Hudson Valley Current Member Profile: Doug Motel

Hudson Valley Current member Doug Motel says storytelling is at the core of his work as a writer, speaker, and coach. “I was writing sketch comedy and performing at 16,” he says. “A lot of my work now focuses on teaching individuals and businesses the art of telling their own stories in a focused, compelling way.”

Born and raised in Atlantic City, Doug moved to Manhattan at 18 and was cast in a play within a couple of weeks. “I studied acting both at various schools and had on-the-job training,” he says. “Then I moved to LA and worked in film, TV, and theatre. And it was there that I developed my coaching practice.”

With a play script in hand, he moved back to New York to be nearer to Broadway. It was 2001, and the world was about to shift.

“I took a temp job in an office with a great big window facing the World Trade Center,” he says. “My first day on that job was September 10.” On September 11, that skyline view was an agonizing front row seat.

And his play, which had themes of grief and loss, was a non-starter when the footlights came back on and the theatre world wanted lighthearted cheer above all else. But at a party in Harlem, he met an enchanting young woman named Carrie Wykoff. “I was instantly smitten,” he says. “I told a friend that night that I’d marry her.” A couple of years later, when their baby was born, they bought a place in Rosendale and moved upstate.

Until early March, Doug was busy organizing retreats, conferences, and coaching sessions, sharing his unique blend of comedy, empowerment, and insider marketing tips from the thousands of stories he’s helped craft, including those of ABC, Comedy Central, and Playboy Enterprises. Locally, he’s helped the Williams Lake Project clarify their intentions and gain community acceptance.

Doug became a Hudson Valley Current member in 2014. “It started with the personal connection,” he says. “I heard Chris Hewitt’s presentation about local currency and not only did it make sense, his manner just radiated fun.” And in normal times, he loves spending his Currents on tasty sustenance through fellow Current members like Satisfy Hunger, Outdated Cafe, and the Hoot Owl.

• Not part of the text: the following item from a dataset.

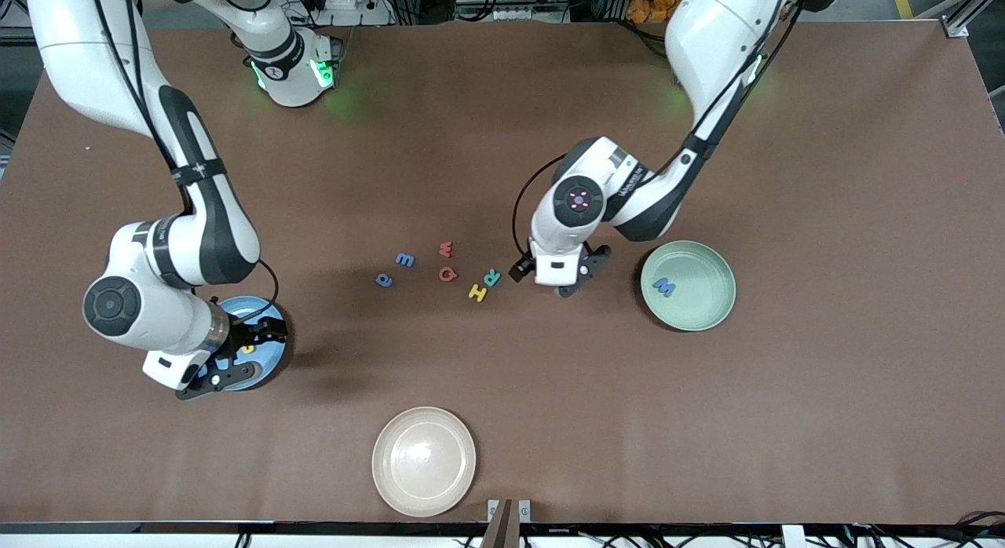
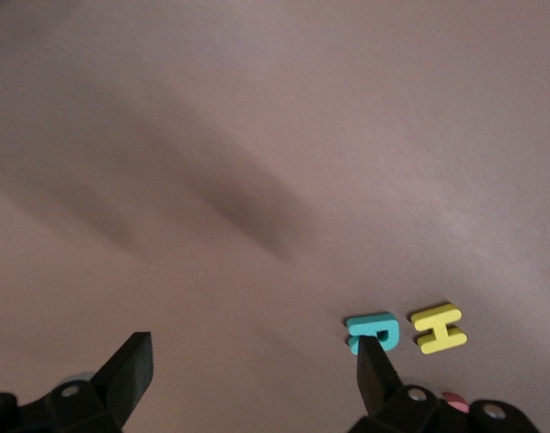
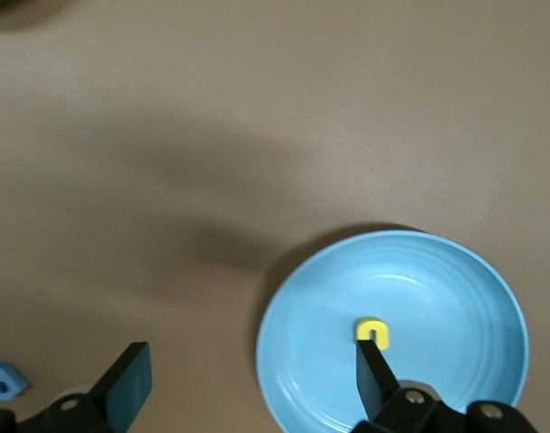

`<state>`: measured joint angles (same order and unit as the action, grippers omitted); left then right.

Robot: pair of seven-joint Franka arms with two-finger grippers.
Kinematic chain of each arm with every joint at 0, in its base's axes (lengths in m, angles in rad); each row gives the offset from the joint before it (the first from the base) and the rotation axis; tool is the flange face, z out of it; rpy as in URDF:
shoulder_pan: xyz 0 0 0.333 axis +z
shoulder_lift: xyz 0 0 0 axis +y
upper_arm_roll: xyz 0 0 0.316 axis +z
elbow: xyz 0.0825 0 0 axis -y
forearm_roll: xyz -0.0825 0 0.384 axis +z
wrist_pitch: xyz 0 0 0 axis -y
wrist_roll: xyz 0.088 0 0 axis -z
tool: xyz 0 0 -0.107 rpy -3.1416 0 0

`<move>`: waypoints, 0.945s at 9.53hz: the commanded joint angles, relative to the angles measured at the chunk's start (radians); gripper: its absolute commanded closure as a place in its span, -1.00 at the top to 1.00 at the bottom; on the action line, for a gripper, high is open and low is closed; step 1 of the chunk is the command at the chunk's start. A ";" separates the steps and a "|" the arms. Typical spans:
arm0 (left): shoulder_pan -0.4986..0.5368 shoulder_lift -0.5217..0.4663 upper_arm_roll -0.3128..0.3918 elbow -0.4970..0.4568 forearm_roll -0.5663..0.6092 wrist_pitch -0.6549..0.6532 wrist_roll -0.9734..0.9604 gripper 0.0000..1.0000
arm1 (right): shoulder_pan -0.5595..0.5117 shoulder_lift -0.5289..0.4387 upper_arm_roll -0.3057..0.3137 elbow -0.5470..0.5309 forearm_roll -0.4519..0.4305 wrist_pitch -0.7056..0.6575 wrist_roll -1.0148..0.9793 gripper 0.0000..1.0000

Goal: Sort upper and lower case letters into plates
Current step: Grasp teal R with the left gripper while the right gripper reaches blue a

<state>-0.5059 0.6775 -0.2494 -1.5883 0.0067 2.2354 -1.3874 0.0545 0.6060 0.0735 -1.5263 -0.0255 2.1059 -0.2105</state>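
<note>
Blue plate (image 3: 455, 298) glossy plastic; table (image 1: 824, 179) matt brown; letters (image 2: 437, 327) matt foam-like.

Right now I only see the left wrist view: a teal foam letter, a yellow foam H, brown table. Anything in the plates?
Observer: The round pale mint green plastic plate holds one blue foam W.
Operator: And the other plate?
Observer: The round sky blue plastic plate holds one small yellow foam letter.
Operator: Where's the right pincer?
Observer: The right pincer hangs over that sky blue plate, fingers open, holding nothing.
</note>
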 commanded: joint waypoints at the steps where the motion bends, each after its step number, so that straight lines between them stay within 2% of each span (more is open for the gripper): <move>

Since the advent of COVID-19 and all that comes with it, Doug—like so many of us—has shifted into remote mode. “I’m working to help people create the content that will help them succeed in communicating who they are in a way that is sensitive to what’s going on. I’m no stranger to being blindsided, and that’s what’s happening to our entire world right now.”

Having witnessed 9/11 up close and lost a dear friend to a random murder, he says there’s a takeaway to be had from massive disruptions. “Sometimes we go on journeys of choice—retreats, therapeutic excavations; sometimes you just get slammed, and you’re on a journey you weren’t looking for. I don’t want to sound like a Pollyanna; loss and shock are brutal and nothing really helps right at that moment. It’s after the dust settles that you realize you’ve been through a journey that can leave you a deeper person. And I believe that happens not just for individuals, but for businesses and communities.”

“This is not about being in denial; it’s an acceptance of shock and pain while keeping an ear open for alchemy, for transformation. We have to be both careful and tough with ourselves. What new story is congealing in our hearts? Will it lead us to have barnacles and baggage or be a doorway to go forward, go deeper? Those choices we make internally ripple out and make our community and world. At its core, the choice is about love or fear, and the offshoots that flow from that.”

Right now, he’s working with his 14-year-old (“Mother Earth has grounded us,” she has said) on a series of free short videos teaching people about Zoom meetings and other work-from-home skills. “And I’m marveling at how powerful we are when we come together,” he says. “I really believe that one day we’ll realize we can make this world be what we want it to be. It’s a long way off, but we’re seeing how the basic mechanism can work. This is bad now, yeah, but coal turns to diamonds.”